WORK ITEM ▸ Retype the opening lines of the listing below, ending with the line that contains "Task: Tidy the", and leave out any pictures.

PROVIDED MATERIAL ▸
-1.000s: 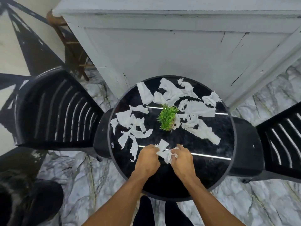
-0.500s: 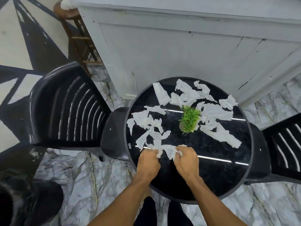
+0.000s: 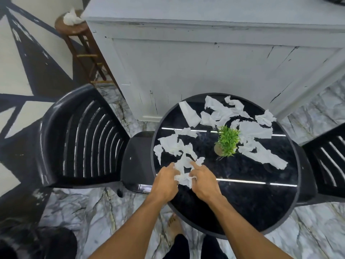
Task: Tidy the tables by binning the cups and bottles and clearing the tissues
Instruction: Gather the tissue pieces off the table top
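The fingers of the left hand (image 3: pixel 166 182) are curled and grip the left side of a crumpled tissue (image 3: pixel 183 179). The right hand (image 3: pixel 204 182) holds the right side of it with curled fingers, and only its index finger (image 3: pixel 195 166) is stretched forward, touching a tissue strip (image 3: pixel 182 163) just beyond. The crumpled tissue is between both hands, on the near left part of the round black table (image 3: pixel 242 202). More torn tissue pieces (image 3: pixel 171 146) lie farther on the left, at the far edge and on the right side of the table, around a small green plant (image 3: pixel 227 141) that stands upright near the middle. A black chair (image 3: pixel 84 139) is at the left and another chair (image 3: pixel 328 157) at the right. Behind the table is a white counter (image 3: pixel 186 62), and far left a wooden stool (image 3: pixel 74 30) carries a white tissue wad (image 3: pixel 71 17)
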`<state>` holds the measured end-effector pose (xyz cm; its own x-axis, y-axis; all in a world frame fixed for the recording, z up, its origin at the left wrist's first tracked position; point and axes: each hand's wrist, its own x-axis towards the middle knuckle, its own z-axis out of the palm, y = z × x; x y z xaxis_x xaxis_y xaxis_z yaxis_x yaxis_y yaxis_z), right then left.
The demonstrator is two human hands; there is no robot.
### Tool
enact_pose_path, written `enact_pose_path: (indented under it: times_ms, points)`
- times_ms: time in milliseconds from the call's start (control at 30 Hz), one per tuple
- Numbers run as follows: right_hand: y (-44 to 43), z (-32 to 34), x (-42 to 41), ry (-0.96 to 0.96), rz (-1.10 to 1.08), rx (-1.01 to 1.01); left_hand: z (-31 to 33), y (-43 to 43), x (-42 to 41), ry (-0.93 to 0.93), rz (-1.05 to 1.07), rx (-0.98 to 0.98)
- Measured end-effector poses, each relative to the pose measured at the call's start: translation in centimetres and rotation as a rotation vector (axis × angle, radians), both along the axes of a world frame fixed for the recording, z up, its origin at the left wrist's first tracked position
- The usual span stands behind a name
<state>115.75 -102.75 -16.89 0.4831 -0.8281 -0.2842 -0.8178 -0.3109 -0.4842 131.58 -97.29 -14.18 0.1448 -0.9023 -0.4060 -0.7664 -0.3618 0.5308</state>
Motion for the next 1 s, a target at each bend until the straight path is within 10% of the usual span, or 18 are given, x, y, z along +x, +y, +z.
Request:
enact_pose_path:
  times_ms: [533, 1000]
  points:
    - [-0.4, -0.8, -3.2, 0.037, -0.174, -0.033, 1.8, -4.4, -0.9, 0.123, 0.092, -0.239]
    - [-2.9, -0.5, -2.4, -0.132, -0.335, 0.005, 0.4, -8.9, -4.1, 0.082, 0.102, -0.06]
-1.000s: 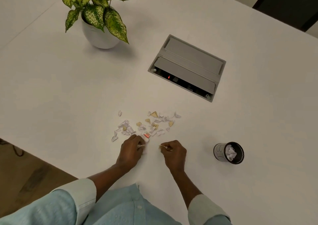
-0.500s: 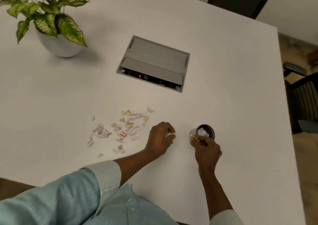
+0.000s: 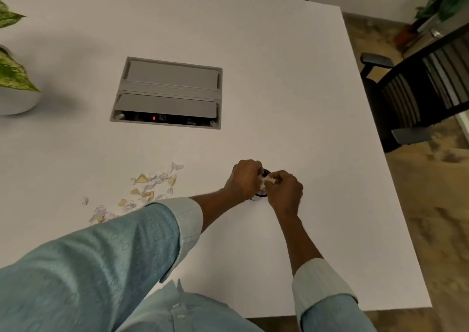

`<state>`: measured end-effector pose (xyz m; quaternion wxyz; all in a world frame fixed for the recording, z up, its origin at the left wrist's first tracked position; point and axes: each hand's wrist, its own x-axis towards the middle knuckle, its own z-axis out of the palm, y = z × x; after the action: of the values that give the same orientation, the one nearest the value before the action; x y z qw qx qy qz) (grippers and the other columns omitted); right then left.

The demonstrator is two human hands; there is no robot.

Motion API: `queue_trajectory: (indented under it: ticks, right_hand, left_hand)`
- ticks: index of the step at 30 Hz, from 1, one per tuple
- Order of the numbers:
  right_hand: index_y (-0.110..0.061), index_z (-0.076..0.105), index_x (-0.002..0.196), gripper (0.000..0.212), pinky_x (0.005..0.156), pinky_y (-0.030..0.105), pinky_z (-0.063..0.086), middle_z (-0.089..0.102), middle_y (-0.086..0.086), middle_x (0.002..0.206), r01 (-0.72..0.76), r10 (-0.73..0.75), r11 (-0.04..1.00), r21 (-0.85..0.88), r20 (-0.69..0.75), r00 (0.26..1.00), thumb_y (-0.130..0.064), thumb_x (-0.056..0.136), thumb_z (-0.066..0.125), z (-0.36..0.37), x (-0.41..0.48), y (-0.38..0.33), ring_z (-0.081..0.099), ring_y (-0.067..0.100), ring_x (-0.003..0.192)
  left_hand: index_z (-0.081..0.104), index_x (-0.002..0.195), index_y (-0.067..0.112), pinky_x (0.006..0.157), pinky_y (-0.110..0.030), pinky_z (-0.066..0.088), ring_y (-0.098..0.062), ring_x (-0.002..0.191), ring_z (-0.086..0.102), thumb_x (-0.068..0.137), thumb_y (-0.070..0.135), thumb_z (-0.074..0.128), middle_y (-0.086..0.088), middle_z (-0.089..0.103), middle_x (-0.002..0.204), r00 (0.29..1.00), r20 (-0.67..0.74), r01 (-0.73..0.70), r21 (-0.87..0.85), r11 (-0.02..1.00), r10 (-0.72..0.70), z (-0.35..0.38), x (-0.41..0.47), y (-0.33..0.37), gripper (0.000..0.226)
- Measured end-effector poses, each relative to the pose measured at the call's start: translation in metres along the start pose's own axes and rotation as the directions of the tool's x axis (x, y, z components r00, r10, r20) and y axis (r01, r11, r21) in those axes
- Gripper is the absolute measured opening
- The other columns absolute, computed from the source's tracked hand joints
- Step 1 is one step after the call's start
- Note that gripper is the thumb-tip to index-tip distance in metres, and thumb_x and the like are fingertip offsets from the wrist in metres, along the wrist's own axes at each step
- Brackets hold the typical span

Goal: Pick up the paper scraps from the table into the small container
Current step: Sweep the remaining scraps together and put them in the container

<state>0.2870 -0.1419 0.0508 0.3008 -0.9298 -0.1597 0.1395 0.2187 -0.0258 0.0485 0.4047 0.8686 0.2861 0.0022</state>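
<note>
- Plant pot point(image 3: 15, 102): far-left edge of the tabletop point(image 3: 291, 65), well apart from the work.
- Paper scraps point(image 3: 149, 187): loose pile near the front edge, left of centre. Spread runs front-left to back-right, toward the hands. Near end hidden under the left sleeve point(image 3: 114, 250).
- Cable hatch point(image 3: 168, 93): behind the pile, not involved.
- Left hand point(image 3: 245, 179): forearm reaching rightward, fingers curled, pinching white bits over the container mouth.
- Small container point(image 3: 259, 195): right of the pile, under and between both hands. Mostly hidden, only dark rim and a lower sliver showing.
- Right hand point(image 3: 285, 192): just beside the left, fingers curled, pinching held scraps point(image 3: 267, 180) over the same mouth.
- Judged: drop-off in progress. Remaining pile lies left of both hands, left hand nearer.
</note>
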Motion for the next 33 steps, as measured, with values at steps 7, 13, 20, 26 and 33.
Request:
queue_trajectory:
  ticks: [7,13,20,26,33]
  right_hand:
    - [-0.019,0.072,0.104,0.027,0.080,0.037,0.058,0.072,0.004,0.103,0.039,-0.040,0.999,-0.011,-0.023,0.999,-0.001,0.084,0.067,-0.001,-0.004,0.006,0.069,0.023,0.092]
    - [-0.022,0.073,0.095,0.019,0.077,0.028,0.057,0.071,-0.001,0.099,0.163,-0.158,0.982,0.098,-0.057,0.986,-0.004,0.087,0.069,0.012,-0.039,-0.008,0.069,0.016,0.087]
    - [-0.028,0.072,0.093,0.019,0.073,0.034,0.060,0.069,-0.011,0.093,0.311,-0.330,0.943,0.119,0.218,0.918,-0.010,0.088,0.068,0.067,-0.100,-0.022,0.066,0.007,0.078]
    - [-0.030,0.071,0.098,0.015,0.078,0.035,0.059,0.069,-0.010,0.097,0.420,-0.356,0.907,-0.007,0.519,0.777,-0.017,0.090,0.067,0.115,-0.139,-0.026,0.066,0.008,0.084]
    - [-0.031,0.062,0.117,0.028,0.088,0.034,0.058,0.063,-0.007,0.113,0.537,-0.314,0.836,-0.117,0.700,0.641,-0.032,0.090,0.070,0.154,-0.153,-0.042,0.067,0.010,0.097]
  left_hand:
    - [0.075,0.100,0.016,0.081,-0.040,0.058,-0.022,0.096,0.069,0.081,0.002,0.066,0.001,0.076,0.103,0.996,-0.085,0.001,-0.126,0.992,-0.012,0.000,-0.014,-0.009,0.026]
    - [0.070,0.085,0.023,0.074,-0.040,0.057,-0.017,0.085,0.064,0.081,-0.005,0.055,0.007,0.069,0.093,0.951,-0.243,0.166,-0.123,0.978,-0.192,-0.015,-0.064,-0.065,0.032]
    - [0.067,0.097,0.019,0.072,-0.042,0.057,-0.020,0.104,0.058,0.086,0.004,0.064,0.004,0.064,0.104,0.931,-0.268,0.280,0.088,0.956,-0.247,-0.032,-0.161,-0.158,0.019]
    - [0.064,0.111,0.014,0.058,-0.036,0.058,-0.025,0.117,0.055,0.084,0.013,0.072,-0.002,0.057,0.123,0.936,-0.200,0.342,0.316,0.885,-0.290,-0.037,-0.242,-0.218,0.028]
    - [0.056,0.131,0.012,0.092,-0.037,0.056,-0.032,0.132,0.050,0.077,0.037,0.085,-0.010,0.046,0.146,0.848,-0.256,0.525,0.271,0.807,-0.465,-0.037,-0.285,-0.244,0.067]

REPLY ▸
-1.000s: 
-0.500s: 
+0.000s: 
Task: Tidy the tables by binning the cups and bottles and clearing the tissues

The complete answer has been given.